== TASK DESCRIPTION ==
Only a number is expected: how many lines in these records mention the word "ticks"?
§ §
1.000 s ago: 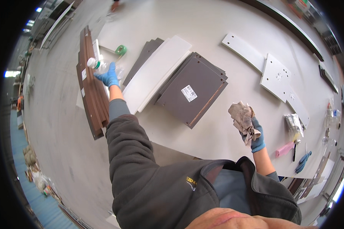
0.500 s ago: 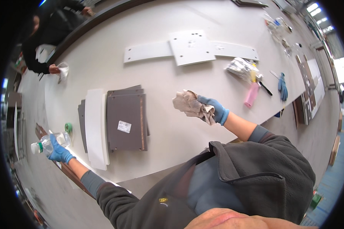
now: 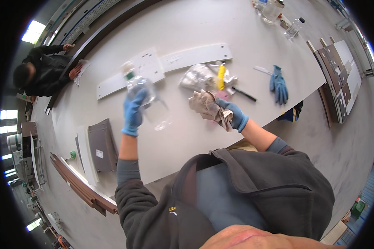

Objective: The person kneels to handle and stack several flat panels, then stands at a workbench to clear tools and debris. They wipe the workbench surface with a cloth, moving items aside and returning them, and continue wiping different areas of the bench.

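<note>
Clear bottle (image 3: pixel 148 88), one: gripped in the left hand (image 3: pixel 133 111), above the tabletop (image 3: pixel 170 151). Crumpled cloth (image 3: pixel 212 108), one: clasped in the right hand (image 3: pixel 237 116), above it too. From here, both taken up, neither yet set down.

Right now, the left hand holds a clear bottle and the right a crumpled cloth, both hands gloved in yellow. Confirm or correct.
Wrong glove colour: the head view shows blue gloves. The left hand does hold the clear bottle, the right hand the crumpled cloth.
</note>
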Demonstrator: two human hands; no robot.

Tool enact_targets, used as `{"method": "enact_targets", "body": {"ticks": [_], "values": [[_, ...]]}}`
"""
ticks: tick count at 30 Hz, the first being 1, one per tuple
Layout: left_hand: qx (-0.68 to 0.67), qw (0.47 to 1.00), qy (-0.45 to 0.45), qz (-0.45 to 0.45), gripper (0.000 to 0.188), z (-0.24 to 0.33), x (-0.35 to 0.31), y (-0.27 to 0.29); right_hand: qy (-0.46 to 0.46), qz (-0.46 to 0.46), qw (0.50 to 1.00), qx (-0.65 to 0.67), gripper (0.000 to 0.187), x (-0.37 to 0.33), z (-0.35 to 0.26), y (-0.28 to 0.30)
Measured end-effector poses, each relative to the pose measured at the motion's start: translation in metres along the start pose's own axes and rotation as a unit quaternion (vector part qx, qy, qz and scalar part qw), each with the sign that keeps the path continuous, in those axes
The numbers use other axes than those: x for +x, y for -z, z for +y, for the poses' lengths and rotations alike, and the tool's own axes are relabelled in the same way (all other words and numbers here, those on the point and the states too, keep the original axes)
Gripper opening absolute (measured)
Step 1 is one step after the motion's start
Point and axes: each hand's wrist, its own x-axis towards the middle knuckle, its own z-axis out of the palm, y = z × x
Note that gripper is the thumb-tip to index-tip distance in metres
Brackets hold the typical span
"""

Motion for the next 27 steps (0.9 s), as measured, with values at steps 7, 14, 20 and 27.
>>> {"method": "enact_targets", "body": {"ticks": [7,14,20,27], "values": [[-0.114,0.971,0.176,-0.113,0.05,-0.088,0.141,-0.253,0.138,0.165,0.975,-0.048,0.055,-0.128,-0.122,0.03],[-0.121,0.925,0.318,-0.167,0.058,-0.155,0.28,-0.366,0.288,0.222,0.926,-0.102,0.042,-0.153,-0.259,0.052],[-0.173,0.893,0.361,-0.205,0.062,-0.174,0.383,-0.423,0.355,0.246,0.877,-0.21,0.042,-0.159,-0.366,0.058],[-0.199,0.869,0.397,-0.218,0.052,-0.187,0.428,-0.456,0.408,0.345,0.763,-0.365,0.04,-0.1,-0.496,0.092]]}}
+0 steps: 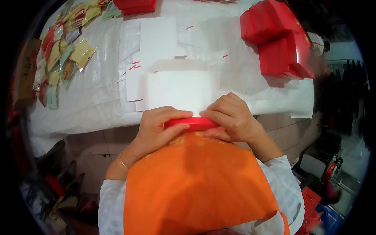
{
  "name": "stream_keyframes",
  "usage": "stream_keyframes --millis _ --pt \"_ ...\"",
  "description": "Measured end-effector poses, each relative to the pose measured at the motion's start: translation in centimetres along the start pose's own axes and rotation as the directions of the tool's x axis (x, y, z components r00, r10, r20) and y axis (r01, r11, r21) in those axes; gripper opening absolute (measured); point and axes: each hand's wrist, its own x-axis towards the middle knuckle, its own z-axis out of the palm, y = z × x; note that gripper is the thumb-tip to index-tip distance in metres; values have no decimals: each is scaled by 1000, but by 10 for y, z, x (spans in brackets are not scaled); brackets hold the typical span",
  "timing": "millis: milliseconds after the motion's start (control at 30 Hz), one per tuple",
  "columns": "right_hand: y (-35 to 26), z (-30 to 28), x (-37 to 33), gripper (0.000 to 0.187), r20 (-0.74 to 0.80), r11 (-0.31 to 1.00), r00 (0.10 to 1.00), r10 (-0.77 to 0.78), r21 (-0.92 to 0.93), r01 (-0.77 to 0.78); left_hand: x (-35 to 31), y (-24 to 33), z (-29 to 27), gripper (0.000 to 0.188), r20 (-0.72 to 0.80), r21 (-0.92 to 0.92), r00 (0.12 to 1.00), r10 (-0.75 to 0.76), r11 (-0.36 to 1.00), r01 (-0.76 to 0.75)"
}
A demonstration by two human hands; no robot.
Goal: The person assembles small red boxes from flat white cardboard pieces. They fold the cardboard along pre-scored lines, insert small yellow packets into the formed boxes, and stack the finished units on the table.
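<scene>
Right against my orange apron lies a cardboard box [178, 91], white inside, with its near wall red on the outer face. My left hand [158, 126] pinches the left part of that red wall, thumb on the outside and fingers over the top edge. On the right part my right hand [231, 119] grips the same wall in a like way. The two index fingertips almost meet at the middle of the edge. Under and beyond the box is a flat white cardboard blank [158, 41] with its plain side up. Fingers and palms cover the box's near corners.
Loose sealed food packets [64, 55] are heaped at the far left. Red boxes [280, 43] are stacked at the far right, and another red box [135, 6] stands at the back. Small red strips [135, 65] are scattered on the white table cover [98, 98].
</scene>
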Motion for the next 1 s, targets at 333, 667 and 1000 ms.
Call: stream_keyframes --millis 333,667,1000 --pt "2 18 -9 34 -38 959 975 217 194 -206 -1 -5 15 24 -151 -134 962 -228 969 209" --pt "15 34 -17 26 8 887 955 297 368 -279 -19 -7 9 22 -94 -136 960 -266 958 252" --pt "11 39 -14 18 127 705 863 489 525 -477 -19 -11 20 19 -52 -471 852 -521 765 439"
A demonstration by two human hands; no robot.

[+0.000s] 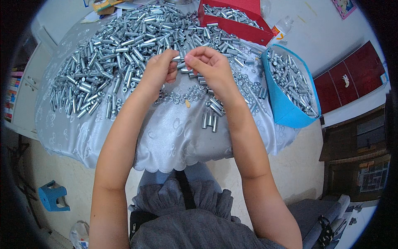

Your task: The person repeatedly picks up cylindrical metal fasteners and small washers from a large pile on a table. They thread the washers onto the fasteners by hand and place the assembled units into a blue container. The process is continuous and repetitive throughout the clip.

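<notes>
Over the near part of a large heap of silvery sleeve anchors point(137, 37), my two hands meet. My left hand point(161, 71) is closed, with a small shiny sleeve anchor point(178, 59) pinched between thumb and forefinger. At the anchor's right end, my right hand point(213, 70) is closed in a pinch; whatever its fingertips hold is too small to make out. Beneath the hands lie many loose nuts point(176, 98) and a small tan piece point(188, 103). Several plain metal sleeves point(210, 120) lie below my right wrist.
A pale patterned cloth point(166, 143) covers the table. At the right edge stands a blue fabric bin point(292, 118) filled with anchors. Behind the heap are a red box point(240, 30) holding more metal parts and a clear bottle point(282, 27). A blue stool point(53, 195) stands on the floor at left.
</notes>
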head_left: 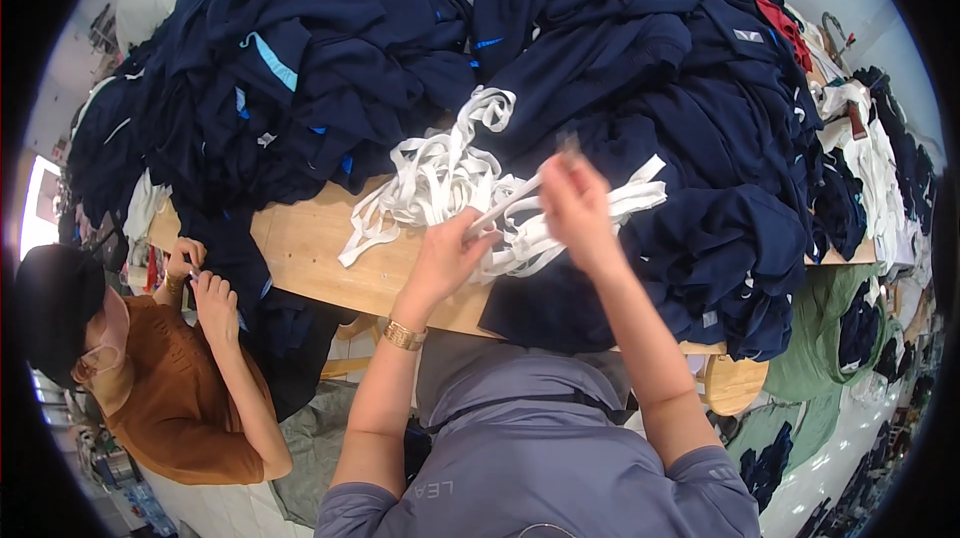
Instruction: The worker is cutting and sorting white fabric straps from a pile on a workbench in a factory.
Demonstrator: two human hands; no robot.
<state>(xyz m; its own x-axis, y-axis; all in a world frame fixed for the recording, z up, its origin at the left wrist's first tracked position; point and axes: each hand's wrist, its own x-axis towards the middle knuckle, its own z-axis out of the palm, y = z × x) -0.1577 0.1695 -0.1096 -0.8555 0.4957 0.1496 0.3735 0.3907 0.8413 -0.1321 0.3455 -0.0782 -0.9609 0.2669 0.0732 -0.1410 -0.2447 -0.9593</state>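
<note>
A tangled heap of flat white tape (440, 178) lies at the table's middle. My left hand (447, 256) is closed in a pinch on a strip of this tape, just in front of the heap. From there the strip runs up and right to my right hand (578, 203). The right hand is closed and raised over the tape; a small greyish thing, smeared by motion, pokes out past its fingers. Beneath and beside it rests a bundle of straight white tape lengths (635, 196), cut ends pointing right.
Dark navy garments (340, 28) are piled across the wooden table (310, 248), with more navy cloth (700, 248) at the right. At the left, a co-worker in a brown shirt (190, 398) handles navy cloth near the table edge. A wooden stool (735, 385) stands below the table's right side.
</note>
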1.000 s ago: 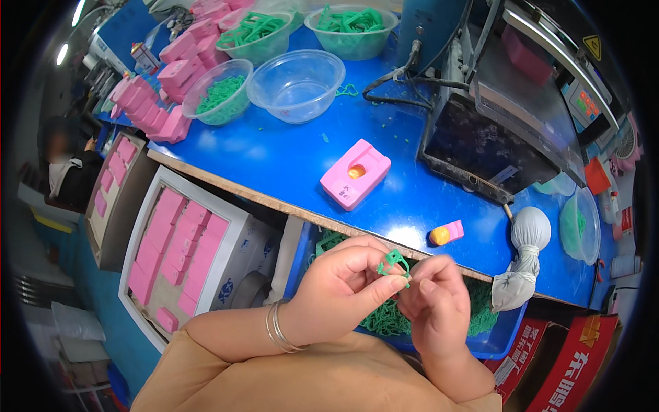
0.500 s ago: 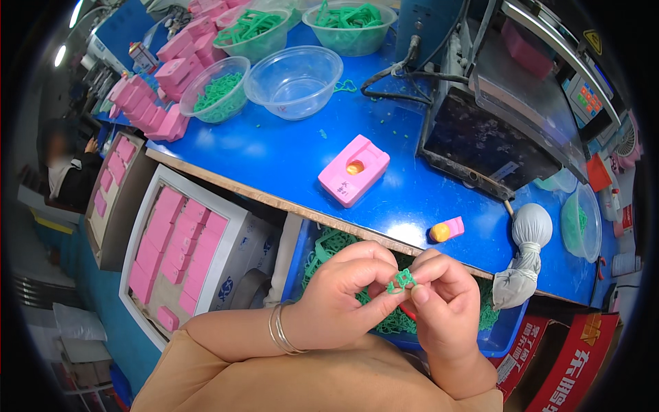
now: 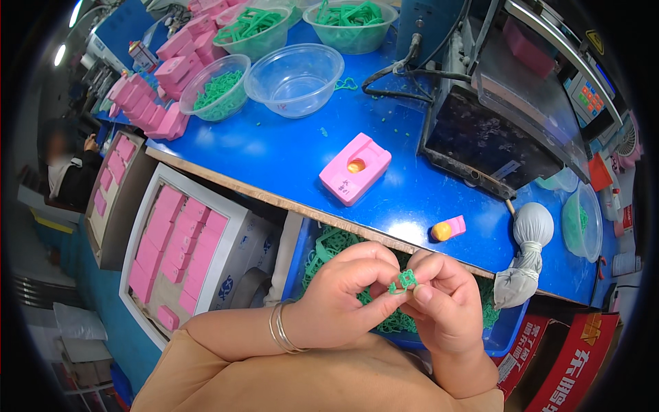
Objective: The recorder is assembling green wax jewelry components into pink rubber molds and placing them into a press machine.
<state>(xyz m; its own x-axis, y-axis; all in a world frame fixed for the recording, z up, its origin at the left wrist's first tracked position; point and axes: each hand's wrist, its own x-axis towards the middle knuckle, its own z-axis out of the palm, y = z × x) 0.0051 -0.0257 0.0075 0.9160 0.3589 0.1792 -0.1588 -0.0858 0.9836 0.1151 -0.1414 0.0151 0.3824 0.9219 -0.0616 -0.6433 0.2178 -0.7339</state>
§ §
== SOLUTION FOR THIS EXERCISE ==
3